Distribution of long A-repeats in exon, intron, CDS, 5′UTR, and 3′UTR of genes
Long A-repeats almost disappeared from the coding sequence (CDS) (Figure 4). In addition, the number of repeats in exons was low because exons were composed of CDSs and untranslated regions. Introns, 5′UTR, and 3′UTR showed a similar pattern. Intragenic A-repeats were the highest in mammals and birds. The number of A-repeats in amphibians and fish were almost identical, whereas approximately 50% reduction in reptiles.
Figure 4.
The number of long A-repeats (⩾10 bp) in 5′UTR, exon, CDS, intron, and 3′UTR in mammals, birds, reptiles, amphibians, and fish.
Distribution of long A-repeats in human housekeeping and tissue-specific genes
The human housekeeping genes showed a distinctive distribution (Figure 5). First, long A- and T-repeats were more abundant in the housekeeping genes (~2 times compared with tissue-specific genes). Second, long A-repeats were enriched in the upstream of housekeeping genes. The mean differences between the upstream (−5000 to −1500 bp) and downstream (1500-5000 bp) long-A repeats are 1572.43 (house-keeping genes) and 675.87 (tissue-specific genes). The corresponding t-test P-values are 7.11e−06 and 1.02e−03, respectively. The mean differences of T-repeats are −446.81 (house-keeping genes) and 382.60 (tissue-specific genes). The corresponding t-test P-values are 2.62e−02 and 8.03e−03, respectively. In Figure 5A, it is not clear whether A-repeats were enriched upstream of TSSs, or A-repeats were suppressed downstream. Thus, we conducted the experiment in Figure 6 specifically to answer this question.
Figure 5.
Distribution of long A- and T-repeats (⩾10 bp) around transcription start sites of human housekeeping and tissue-specific genes: (A) housekeeping genes and (B) tissue-specific genes.
Figure 6.
The occurrence of long repeats (⩾10 bp) varying with the distance to the nearest transcription start sites of human housekeeping and tissue-specific genes: (A) housekeeping genes and (B) tissue-specific genes.

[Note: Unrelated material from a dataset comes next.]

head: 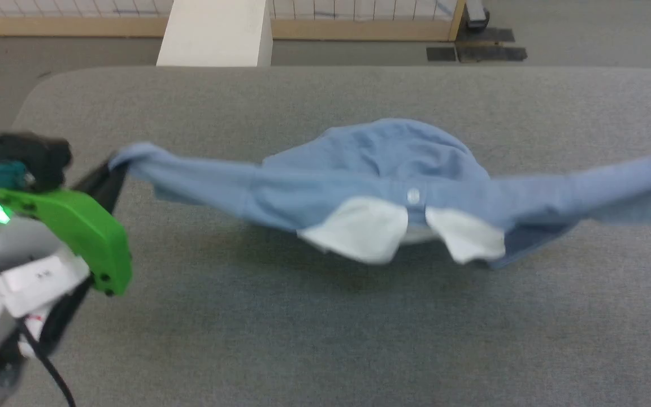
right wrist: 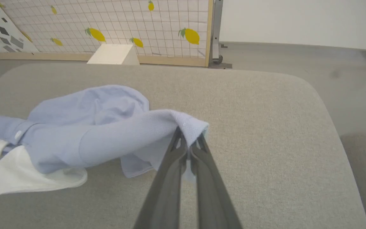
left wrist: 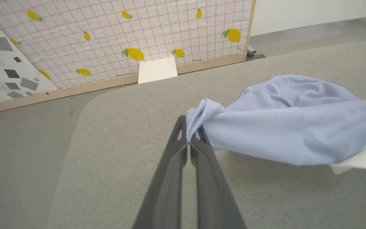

The enrichment of upstream A-repeats in human housekeeping genes
The upstream A- and T-repeat locations were not random, but the occurrence of repeats increased with the proximity to the TSSs of human housekeeping genes (Figure 6A). The x-axis is the distance between a repeat to the nearest TSSs, and the y-axis is the observed frequency of repeats (see Materials and Methods). The correlation from −50 000 bp to −2500 bp in housekeeping genes is moderate, Spearman’s rs: −0.517 (A-repeats) and −0.645 (T-repeats) with corresponding P-values: 3.62e−08 and 4.42e−13, respectively. The low frequencies in the first few bins indicate that long repeats rarely occurred close to the TSSs. The A- and T-repeat frequencies went to the highest peak at the ~2500 bp upstream of TSSs. In the more upstream regions, the occurrence of repeats declined with the distance from TSSs. In contrast, a similar pattern was not found in the tissue-specific genes (Figure 6B). The correlation from −50 000 bp to −2500 bp in tissue-specific genes is weak, Spearman’s rs: −0.250 (A-repeats) and −0.363 (T-repeats) with corresponding P-values: 1.21e−02 and 2.02e−04, respectively.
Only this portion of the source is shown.